Bryan Adinany

Personal information
- Date of birth: 13 March 2000 (age 26)
- Place of birth: Marseille, France
- Height: 1.87 m (6 ft 2 in)
- Position: Forward

Team information
- Current team: Debrecen

Youth career
- Rennes
- 2018–2019: Châteauroux

Senior career*
- Years: Team / Apps / (Gls)
- 2019–2020: Châteauroux / 2 / (0)
- 2019–2020: Châteauroux II / 22 / (11)
- 2020–2021: Gozzano
- 2021–2022: Saint-Louis Neuweg / 22 / (5)
- 2022–2023: US Raon-l'Étape / 24 / (13)
- 2023–2024: Le Puy / 25 / (7)
- 2024–2026: Lierse / 43 / (12)
- 2026–: Kortrijk / 9 / (2)
- 2026–: → Debrecen (loan) / 0 / (0)

International career^{‡}
- 2025–: Madagascar / 1 / (0)

= Bryan Adinany =

Malagasy footballer (born 2000)

Bryan Adinany (born 13 March 2000) is a professional footballer who plays as a forward for Hungarian First League club Debreceni VSC, on loan from Belgian Challenger Pro League club Kortrijk. Born in France, he plays for the Madagascar national team.

==Career==
Adinany is a youth product of Rennes. He joined Châteauroux in 2018, and made his professional debut with the club in a 2–1 Ligue 2 loss to Orléans on 13 February 2019.
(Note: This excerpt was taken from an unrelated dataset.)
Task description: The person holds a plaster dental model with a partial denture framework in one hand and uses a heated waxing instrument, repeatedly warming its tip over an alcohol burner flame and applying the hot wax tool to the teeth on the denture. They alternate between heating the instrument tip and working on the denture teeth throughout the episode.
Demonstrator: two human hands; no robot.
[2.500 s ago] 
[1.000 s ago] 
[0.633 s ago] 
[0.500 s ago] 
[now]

In 2020, Adinany joined Italian club Gozzano. In 2021, He left Gozzano to play for FC Saint-Louis Neuweg.

He joined Championnat National 3 club US Raon-l'Étape a year later.
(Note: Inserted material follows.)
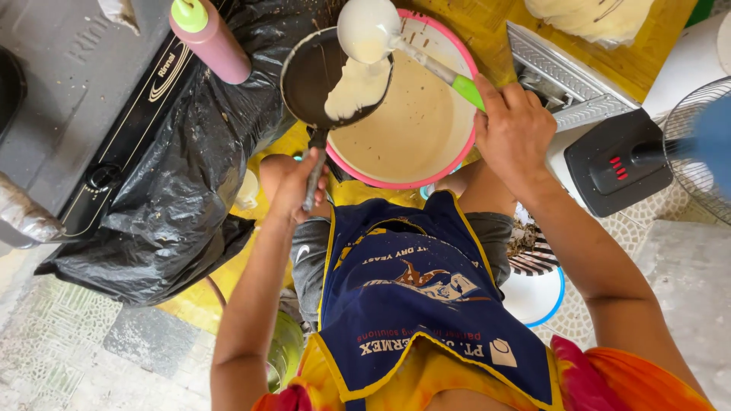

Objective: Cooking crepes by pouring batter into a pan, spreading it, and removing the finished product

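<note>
Pan: your small round black frying pan [320, 72] holds a pale smooth pool of batter, tilted over the bowl's left rim.
Bowl: the wide pink-rimmed plastic bowl [449, 164] of creamy batter sits on the yellow surface [487, 27].
Room: crumpled black plastic bag [175, 175] crowds the left.
Left hands: your left hand [293, 183] is closed around the pan's handle.
Right hands: your right hand [514, 133] grips the white ladle with a green handle [381, 34], pouring into the pan.

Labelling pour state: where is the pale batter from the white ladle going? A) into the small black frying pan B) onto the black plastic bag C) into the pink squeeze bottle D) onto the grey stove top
A: the white ladle with green handle, in the right hand, tips pale batter into the small black frying pan, which the left hand holds over the pink-rimmed bowl.
</note>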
Adinany joined Championnat National 2 club Le Puy in 2023. He made his debut for the club in a 2–0 loss to Hyères.

He scored his first goal with the club in a 2–0 win over Andrézieux.

==Personal life==
Born in France, Adinany is of Comorian and Malagasy descent. He debuted with Madagascar in a friendly 3–1 loss to DR Congo on 8 June 2025.